Range to output from the entries below: the line containing "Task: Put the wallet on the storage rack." through the line containing "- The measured". Set it down exactly, ends included, nothing else.

Stored items from a collection

----

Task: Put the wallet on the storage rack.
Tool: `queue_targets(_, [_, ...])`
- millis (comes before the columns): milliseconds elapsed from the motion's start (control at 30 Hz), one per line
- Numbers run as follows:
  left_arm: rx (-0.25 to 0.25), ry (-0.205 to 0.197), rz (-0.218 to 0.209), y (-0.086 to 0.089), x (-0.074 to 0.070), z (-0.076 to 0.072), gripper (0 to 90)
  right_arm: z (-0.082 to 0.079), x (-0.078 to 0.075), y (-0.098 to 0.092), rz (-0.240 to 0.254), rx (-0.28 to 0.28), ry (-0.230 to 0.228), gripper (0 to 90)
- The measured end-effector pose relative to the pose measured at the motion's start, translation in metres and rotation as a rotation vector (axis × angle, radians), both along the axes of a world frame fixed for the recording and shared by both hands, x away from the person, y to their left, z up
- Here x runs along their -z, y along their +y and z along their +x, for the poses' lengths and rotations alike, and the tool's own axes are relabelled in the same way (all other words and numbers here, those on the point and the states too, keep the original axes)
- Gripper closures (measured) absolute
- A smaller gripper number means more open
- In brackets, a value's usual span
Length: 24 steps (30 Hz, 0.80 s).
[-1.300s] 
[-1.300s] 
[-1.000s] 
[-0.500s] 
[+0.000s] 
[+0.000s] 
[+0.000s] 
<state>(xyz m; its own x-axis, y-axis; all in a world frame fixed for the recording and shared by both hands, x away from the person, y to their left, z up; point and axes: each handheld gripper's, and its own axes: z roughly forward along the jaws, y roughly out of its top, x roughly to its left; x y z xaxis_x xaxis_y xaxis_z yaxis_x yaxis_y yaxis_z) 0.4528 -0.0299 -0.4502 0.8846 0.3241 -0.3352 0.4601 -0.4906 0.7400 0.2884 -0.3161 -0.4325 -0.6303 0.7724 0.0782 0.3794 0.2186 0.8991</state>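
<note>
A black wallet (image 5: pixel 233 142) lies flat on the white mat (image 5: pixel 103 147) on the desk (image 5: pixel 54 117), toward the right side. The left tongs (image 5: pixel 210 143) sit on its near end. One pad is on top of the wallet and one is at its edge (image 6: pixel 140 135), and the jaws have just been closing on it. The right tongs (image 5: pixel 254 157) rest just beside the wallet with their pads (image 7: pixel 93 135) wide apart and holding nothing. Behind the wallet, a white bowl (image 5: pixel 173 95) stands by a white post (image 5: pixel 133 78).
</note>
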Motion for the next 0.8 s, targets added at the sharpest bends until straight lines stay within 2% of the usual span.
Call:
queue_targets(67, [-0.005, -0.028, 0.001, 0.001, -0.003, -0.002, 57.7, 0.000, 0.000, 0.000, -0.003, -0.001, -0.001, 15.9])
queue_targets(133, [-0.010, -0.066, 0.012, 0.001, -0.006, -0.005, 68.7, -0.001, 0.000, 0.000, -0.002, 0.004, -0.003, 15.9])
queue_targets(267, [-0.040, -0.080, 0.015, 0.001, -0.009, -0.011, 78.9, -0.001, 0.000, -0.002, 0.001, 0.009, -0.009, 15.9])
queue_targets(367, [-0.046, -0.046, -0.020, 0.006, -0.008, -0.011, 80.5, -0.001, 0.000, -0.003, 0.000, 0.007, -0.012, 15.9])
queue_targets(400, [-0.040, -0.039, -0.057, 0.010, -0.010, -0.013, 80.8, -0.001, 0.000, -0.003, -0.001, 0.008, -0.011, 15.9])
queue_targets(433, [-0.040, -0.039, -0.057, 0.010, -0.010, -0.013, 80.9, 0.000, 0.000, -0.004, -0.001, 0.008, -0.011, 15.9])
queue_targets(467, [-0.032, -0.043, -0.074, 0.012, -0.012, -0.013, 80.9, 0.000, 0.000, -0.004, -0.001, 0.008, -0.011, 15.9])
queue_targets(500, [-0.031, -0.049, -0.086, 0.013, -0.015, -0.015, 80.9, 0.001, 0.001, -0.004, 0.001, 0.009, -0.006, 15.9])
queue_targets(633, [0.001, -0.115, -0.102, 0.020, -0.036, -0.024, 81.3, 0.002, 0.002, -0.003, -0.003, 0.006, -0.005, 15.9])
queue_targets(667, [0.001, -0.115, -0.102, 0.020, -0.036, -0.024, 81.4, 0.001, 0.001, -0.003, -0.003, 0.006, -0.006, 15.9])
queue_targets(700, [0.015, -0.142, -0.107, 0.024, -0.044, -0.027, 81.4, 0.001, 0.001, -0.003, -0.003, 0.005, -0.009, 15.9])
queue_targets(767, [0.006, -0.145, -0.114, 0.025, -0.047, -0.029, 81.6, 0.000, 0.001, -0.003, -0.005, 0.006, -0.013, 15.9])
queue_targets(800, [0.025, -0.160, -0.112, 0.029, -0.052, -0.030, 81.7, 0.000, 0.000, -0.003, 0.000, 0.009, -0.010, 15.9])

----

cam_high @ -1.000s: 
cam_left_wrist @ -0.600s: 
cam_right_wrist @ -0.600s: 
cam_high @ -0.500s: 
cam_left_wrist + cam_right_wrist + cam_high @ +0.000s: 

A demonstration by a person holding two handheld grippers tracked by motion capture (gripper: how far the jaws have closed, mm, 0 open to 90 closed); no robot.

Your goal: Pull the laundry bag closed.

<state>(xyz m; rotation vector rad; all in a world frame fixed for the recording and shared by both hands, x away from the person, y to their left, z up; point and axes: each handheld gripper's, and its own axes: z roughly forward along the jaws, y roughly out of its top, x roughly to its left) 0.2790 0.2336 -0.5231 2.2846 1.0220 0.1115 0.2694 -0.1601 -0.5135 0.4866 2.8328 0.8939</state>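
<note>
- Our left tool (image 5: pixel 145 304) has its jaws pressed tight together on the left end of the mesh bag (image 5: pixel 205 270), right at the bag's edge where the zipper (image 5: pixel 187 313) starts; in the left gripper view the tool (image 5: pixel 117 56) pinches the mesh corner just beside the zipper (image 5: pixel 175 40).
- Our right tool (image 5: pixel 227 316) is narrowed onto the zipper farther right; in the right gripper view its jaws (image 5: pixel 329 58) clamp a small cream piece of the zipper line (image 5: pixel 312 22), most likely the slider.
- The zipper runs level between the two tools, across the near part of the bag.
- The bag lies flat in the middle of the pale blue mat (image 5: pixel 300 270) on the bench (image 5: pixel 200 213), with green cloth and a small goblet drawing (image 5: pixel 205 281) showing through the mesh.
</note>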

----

# [RESPONSE FOR THIS EXERCISE]
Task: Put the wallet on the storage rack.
Tool: `queue_targets(_, [_, ...])`
- millis (comes before the columns): milliseconds elapsed from the motion's start (control at 30 Hz), one per line
- Numbers run as follows:
  left_arm: rx (-0.25 to 0.25), ry (-0.205 to 0.197), rz (-0.218 to 0.209), y (-0.086 to 0.089), x (-0.074 to 0.070), z (-0.076 to 0.072), gripper (0 to 90)
  right_arm: z (-0.082 to 0.079), x (-0.078 to 0.075), y (-0.098 to 0.092), rz (-0.240 to 0.254), rx (-0.28 to 0.28), ry (-0.230 to 0.228), gripper (0 to 90)
- The measured end-effector pose relative to the pose measured at the motion's start, translation in metres and rotation as a rotation vector (axis × angle, radians), both along the axes of a world frame fixed for the recording and shared by both hands, x away from the person, y to their left, z up

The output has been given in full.